Gertrude Elliott (December 14, 1874 — December 24, 1950), later Lady Forbes-Robertson, was an American stage actress, part of an extended family of theatre professionals including her husband, Sir Johnston Forbes-Robertson, and her elder sister, Maxine Elliott.

Early life
May Gertrude Dermot (or Dermott) was born in Rockland, Maine, a daughter of Thomas and Adelaide Hall Dermot (or Dermott). Her father was a sea captain born in Ireland, and her mother had been a schoolteacher. Her older sister Maxine left the household for New York City by age 16, and Gertrude soon followed.

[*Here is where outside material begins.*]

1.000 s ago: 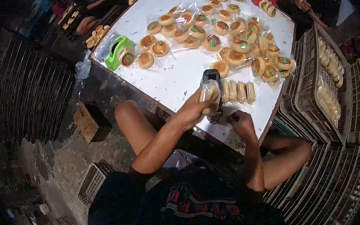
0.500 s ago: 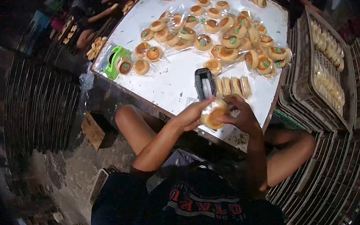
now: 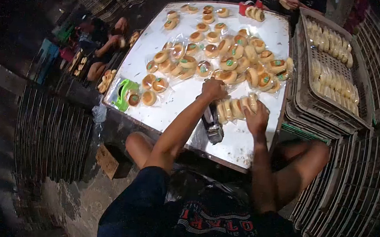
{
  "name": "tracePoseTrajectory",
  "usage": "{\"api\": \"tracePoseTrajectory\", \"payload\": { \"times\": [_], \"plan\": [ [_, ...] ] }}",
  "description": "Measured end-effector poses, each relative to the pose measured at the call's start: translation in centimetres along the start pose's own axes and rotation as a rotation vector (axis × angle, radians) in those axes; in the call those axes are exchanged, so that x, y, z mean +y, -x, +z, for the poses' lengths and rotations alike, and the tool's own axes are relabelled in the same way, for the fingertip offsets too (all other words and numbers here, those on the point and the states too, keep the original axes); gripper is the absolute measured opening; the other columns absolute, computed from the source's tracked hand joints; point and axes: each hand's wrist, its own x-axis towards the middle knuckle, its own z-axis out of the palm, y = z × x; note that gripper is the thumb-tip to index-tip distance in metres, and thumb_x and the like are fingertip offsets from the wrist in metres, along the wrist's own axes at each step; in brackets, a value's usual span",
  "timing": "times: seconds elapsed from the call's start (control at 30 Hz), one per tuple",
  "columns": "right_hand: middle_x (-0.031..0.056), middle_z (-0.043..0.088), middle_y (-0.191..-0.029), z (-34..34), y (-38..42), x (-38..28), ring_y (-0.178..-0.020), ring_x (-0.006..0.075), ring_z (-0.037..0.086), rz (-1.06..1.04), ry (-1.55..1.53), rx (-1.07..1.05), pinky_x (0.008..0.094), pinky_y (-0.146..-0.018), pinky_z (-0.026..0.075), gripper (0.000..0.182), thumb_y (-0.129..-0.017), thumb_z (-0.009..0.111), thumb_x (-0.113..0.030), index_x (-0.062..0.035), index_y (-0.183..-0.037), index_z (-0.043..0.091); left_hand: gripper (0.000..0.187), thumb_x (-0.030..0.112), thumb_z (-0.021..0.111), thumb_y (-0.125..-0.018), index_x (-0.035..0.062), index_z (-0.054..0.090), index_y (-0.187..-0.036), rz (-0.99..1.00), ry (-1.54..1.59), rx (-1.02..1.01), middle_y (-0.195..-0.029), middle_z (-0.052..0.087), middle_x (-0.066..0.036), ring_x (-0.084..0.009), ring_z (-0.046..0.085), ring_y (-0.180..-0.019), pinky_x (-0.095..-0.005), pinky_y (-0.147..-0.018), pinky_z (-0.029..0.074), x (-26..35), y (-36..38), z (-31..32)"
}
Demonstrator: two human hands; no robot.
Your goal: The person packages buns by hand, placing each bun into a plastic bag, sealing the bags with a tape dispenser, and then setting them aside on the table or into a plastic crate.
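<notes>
Near the middle of the frame, I am seeing my left hand (image 3: 214, 90) sitting at the lower edge of the pile, right beside a browned bun (image 3: 225, 75). Its fingers are pointing away from the camera, so I cannot tell whether they are gripping or only touching. Just below and to its right, a row of wrapped buns (image 3: 232, 110) is lying on the white table (image 3: 172, 112). My right hand (image 3: 257, 118) is touching the right end of that row with its fingers bent; I cannot tell whether they are closing around the last bun. Left of the row, a black tape dispenser (image 3: 216, 134) is lying aslant, its upper end disappearing under my left hand.

Above, a pile of bagged buns (image 3: 232, 63) is spreading across the table, some bearing green labels. A green tape dispenser (image 3: 122, 93) is standing at the table's left corner. At the right of the frame, a crate (image 3: 324, 57) is holding more wrapped buns, and at upper left another person's hand (image 3: 116, 40) is showing dimly.
</notes>
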Motion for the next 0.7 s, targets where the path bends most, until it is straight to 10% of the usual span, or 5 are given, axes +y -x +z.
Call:
{"api": "tracePoseTrajectory", "payload": {
  "times": [0.1,0.33,0.5,0.57,0.7],
  "plan": [
    [0.0214,0.055,-0.121,-1.9,-0.5,-2.8,-0.113,0.0386,0.053,0.144,0.028,-0.102,0.0490,-0.096,0.041,0.062,-0.078,0.073,-0.034,0.0015,-0.124,0.053,0.030,0.031,0.076,-0.071,0.0182,0.073,-0.097,-0.047,-0.112,-0.020,-0.097,0.069,-0.016,-0.0332,0.068,-0.089,-0.0447,-0.080,0.053,-0.1,-2.8,2.9],
    [0.0194,0.055,-0.119,-5.0,-2.1,-7.4,-0.112,0.0338,0.053,0.041,-0.141,-0.004,0.0449,-0.096,0.042,0.065,-0.077,0.078,-0.030,0.0008,-0.127,0.050,0.004,0.004,0.055,-0.088,0.0019,0.056,-0.091,0.015,1.277,-0.024,-0.100,0.068,-0.014,-0.0212,0.063,-0.100,-0.0308,-0.087,0.048,0.9,4.7,-5.2],
    [0.0073,0.058,-0.098,-4.1,-1.1,-11.7,-0.088,0.0125,0.057,0.325,-0.929,-0.368,0.0257,-0.076,0.049,0.053,-0.079,0.078,-0.009,-0.0003,-0.123,0.049,0.035,0.026,0.052,-0.098,0.0041,0.045,-0.124,-0.019,2.005,-0.091,-0.129,0.054,-0.021,-0.0289,0.057,-0.113,-0.0420,-0.100,0.046,2.0,12.2,-5.0],
    [0.0013,0.054,-0.088,-1.3,0.8,-10.4,-0.081,0.0065,0.054,0.341,-1.026,-0.286,0.0204,-0.073,0.047,0.047,-0.079,0.077,-0.004,-0.0011,-0.117,0.049,0.043,0.031,0.055,-0.097,0.0040,0.045,-0.129,-0.019,1.580,-0.059,-0.122,0.058,-0.015,-0.0243,0.058,-0.111,-0.0388,-0.097,0.049,1.8,14.3,-3.7],
    [-0.0021,0.050,-0.085,-3.1,1.4,-11.5,-0.075,0.0054,0.050,0.411,-0.743,-0.473,0.0198,-0.071,0.046,0.048,-0.078,0.077,-0.002,-0.0042,-0.116,0.047,0.056,0.008,0.065,-0.087,0.0021,0.041,-0.137,-0.139,1.733,-0.321,-0.117,0.060,-0.012,-0.0215,0.061,-0.106,-0.0339,-0.090,0.053,2.3,17.8,-2.0]
  ]
}}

Both of them began using the surname "Elliott" as young women.

Career

Elliott's career on stage began in 1894, with a role in Oscar Wilde's A Woman of No Importance, in a company that was touring New York state. Both Elliotts joined a company in San Francisco that toured Australia in 1896. The company was run by Nat C. Goodwin, an actor who soon married Maxine Elliott. Their company went to London in 1899, and the next year Gertrude was hired into the company of Johnston Forbes-Robertson; Gertrude Elliott and Forbes-Robertson married at the end of 1900, and continued to work together predominantly in Shakespearean works for much of their careers.

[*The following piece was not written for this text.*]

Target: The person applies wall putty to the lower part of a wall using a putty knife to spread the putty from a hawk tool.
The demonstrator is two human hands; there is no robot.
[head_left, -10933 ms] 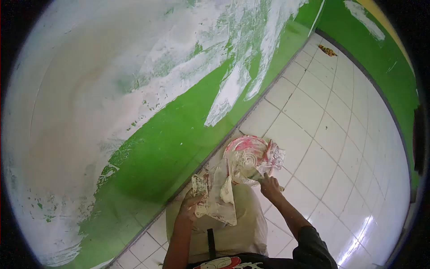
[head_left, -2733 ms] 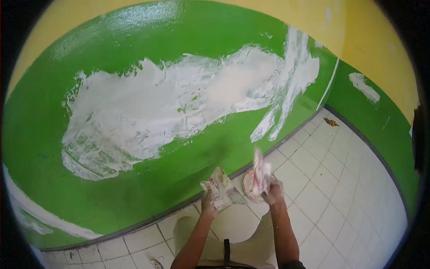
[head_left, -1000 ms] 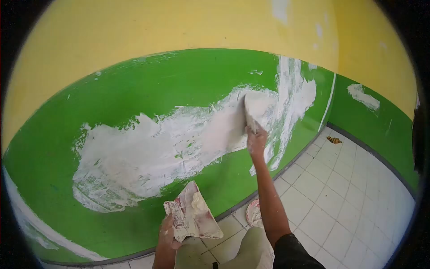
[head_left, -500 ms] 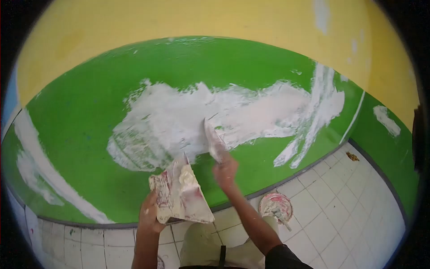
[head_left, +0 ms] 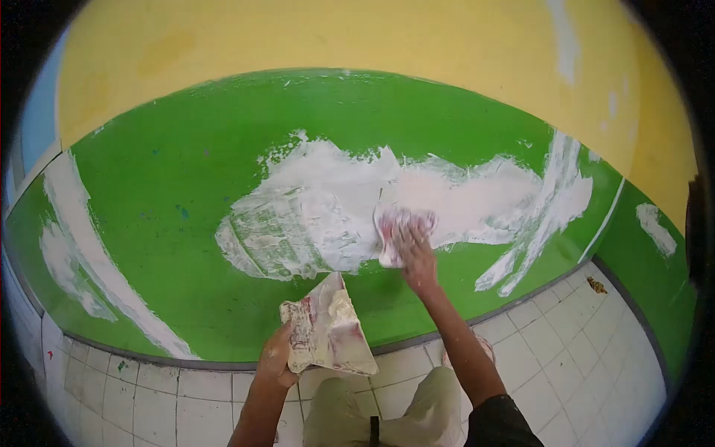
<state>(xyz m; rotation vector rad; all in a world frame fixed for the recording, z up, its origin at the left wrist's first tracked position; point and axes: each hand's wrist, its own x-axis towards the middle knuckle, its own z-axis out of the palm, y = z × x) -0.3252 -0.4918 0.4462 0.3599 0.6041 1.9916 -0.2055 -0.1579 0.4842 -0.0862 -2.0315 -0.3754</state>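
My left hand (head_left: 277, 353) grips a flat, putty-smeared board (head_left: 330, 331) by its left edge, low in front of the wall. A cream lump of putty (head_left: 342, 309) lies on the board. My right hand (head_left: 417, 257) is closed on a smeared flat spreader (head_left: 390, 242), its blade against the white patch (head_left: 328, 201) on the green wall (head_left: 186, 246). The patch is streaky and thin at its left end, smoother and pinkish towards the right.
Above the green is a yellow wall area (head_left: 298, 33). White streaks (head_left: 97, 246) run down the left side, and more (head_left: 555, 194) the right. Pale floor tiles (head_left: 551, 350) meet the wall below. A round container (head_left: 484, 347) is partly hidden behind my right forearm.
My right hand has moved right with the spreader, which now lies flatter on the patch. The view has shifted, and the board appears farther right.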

Away from the stage, Gertrude Elliott starred with her husband in a silent film version of Hamlet in 1913, directed by their friend J. H. Ryley. She also appeared in a 1917 silent film, Masks and Faces. Gertrude Elliott was a co-founder and president of the Actresses' Franchise League. During World War I she managed the "Shakespeare Hut" in Bloomsbury, a project of the YMCA for entertaining and raising morale among war workers. In 1923, New Zealand gave Gertrude Elliott an award for her work for ANZAC troops during the war.

Personal life
Elliott married English actor Johnston Forbes-Robertson in 1900. They had four daughters, including aircraft designer Maxine (Blossom) Miles, writer Diana Forbes-Robertson, and actress Jean Forbes-Robertson. Johnston was knighted in 1913, making Gertrude "Lady Forbes-Robertson" from that time. She was widowed when her husband died in 1937, and Gertrude died in 1950, aged 76 years. Her grandchildren include actress Joanna Van Gyseghem.

There is a plaque marking the birthplace of the Elliott sisters in the Trackside Station in Rockland, Maine.

References

External links
The National Portrait Gallery has 21 portraits of Gertrude Elliott, most of them from various theatrical roles.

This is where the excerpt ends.